By contrast, 23andme delivers high accuracy for genetic variants. Meaning, for those variants in their reference set they can tell with very high accuracy whether a given sample has a given allele. Interpretability of this information unfortunately varies greatly because genetics is hard, and a lot of the connections between genotypes and disease predisposition are complex and still being fully discovered. It’s for this specific reason that the FDA told 23andme off for providing disease predispositions; not because the genetic test itself is inaccurate (it isn’t).
For simple (Mendelian) disease predispositions, 23andme is essentially as accurate as any other for of genetic testing (which would at any rate also use genotyping).

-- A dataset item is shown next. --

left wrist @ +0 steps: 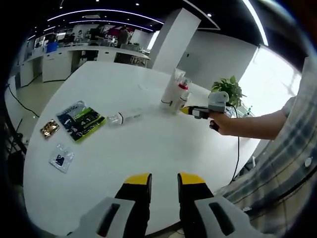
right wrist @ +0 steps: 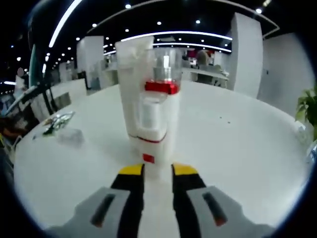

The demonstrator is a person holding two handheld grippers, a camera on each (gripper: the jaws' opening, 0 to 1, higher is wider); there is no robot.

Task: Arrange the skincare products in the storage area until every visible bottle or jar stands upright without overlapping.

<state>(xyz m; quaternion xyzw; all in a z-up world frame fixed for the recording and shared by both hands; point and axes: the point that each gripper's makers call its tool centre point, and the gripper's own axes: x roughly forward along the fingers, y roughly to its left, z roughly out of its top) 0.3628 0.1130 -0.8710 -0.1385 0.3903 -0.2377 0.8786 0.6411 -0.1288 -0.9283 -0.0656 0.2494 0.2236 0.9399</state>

On a side note, most of 23andme's reference set is limited to Europe, so it's even less accurate for a lot of people. Maybe things have changed?

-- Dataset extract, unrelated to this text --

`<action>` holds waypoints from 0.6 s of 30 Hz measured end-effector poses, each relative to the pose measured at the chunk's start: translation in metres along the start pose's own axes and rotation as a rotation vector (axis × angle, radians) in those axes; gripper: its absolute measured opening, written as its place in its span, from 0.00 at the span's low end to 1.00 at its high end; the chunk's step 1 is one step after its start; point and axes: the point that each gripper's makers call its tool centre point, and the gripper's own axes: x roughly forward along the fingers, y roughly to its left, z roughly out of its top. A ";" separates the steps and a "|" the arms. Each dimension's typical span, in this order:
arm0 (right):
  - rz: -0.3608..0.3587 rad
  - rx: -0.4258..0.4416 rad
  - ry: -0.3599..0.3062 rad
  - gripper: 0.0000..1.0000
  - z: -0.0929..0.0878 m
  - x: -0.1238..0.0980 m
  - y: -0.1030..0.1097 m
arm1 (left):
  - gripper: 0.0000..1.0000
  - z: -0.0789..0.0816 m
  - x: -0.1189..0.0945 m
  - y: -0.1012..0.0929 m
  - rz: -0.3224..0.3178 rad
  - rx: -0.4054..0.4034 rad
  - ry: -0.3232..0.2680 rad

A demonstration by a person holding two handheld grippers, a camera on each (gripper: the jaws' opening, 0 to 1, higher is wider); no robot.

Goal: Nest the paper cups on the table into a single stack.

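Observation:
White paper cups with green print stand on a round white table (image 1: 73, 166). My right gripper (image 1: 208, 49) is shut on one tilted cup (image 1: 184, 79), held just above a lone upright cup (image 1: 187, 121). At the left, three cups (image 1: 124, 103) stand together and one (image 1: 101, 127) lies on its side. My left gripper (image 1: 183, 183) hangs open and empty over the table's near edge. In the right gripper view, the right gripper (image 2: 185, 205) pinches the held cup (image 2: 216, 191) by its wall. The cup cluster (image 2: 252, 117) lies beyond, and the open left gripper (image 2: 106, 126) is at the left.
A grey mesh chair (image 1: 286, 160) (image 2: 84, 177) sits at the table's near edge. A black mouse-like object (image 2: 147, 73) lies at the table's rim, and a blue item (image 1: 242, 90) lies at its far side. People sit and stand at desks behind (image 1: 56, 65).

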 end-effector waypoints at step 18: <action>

The fact that DNA ancestry estimates are inaccurate for some people is largely unrelated to the technology (microarray vs sequencing), and rather to the fact that our reference set for ancestry is too sparse (especially outside of Europe).
But doesn’t AncestryDNA, in particular, have exactly the data one would need to overcome that problem?
What's useful is using the "DNA match" features of various websites to track down genetic relatives and use their research to flesh out your family tree beyond the point they intersect.
What's not useful is to use them to say "I'm 30% ____". It just doesn't work that way. Even the Ancestry results that show I'm like 30% "Ireland/Scotland/Wales" shows a whisker plot when you click in that gives a margin of error of +/- 35%.